As filmmakers from the global north who were given the opportunity to pitch narratives to powerful platforms, we took that opportunity to use our privilege to push the environmental conversation forward. We started asking ourselves questions like, “Why are we not seeing women of colour in the surf industry? Why are we not seeing diverse voices in the climate crisis? Why are we not hearing from the people on the front lines of the climate crisis?” Because they’re out there! We’ve been to Colombia, spent time on an island, made a film with a community who could become ecological refugees at some point in the near future. So something we’re trying to work out now is, how can we use our privilege to somehow bring the stories from the front line forward so that these people are telling their own stories.
Why do you think film, and visual storytelling in general, has been so effective in raising public awareness of ocean plastic pollution? And do you think it still has that role, or are people becoming desensitised?
JOYA
For us, if these stories are coming from these people’s voices authentically, and they’re being shared among the Global North it should urge us to change our daily actions. We just need these communication pathways to be set up because at the moment it feels like it’s ‘over there’. Horrific floods, landslides, storms, cyclones, desertification – they’re not happening to the same degree here daily… yet.
When we are telling stories about almost invisible problems, for example micro plastic in the ocean, these are issues that, when you live in a city like London, you are not immediately around them. So telling these invisible narratives is vital.
LUCY
Yeah, I think the way one would summarise that is that it’s often those who contribute the least to climate change who are the most affected by it. And I think it’s vital that as a filmmaking community, as an industry that has so much influence, we do what we can to highlight and address that.
For sure, I think people are desensitised to what now is almost like stock imagery of plastic in the ocean, or deforestation. It’s still hurtful to see it, but unless it’s there with a story, I don’t think it reaches people enough to prompt them into action. I think that’s why we’re so inspired to tell human stories, because I think they’re really one of the most powerful ways to really get under someone’s skin and make them feel something. It'll stick with them more, and hopefully have more of an impact on their daily decisions.

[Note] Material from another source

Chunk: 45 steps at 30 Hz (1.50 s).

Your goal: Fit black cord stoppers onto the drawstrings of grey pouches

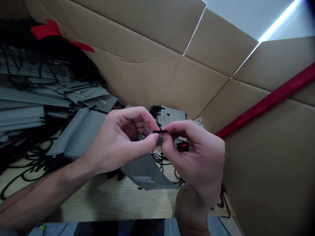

So what’s next for you guys? Do you have any new projects on the horizon?
JOYA
I mean, there’s always something going on! But I think that maybe something along the lines of listening, and just finding ways to communicate and tell stories that aren’t just film-centric. But we’re also making a film called Eve so we’re doing our whole impact campaign around that. It’s quite exciting because for the making of the whole film our entire carbon impact was calculated. It’s going to be a case study of one of the first UK short documentaries that will be carbon calculated and offset.
LUCY
We even counted the emails! We had a sustainable production manager who was able to do all of that for us. So yeah, we went really deep to analyse it and it feels really exciting that we’re on this journey of looking at filmmaking in a different way, and how we can have conversations in the industry about sustainable filmmaking.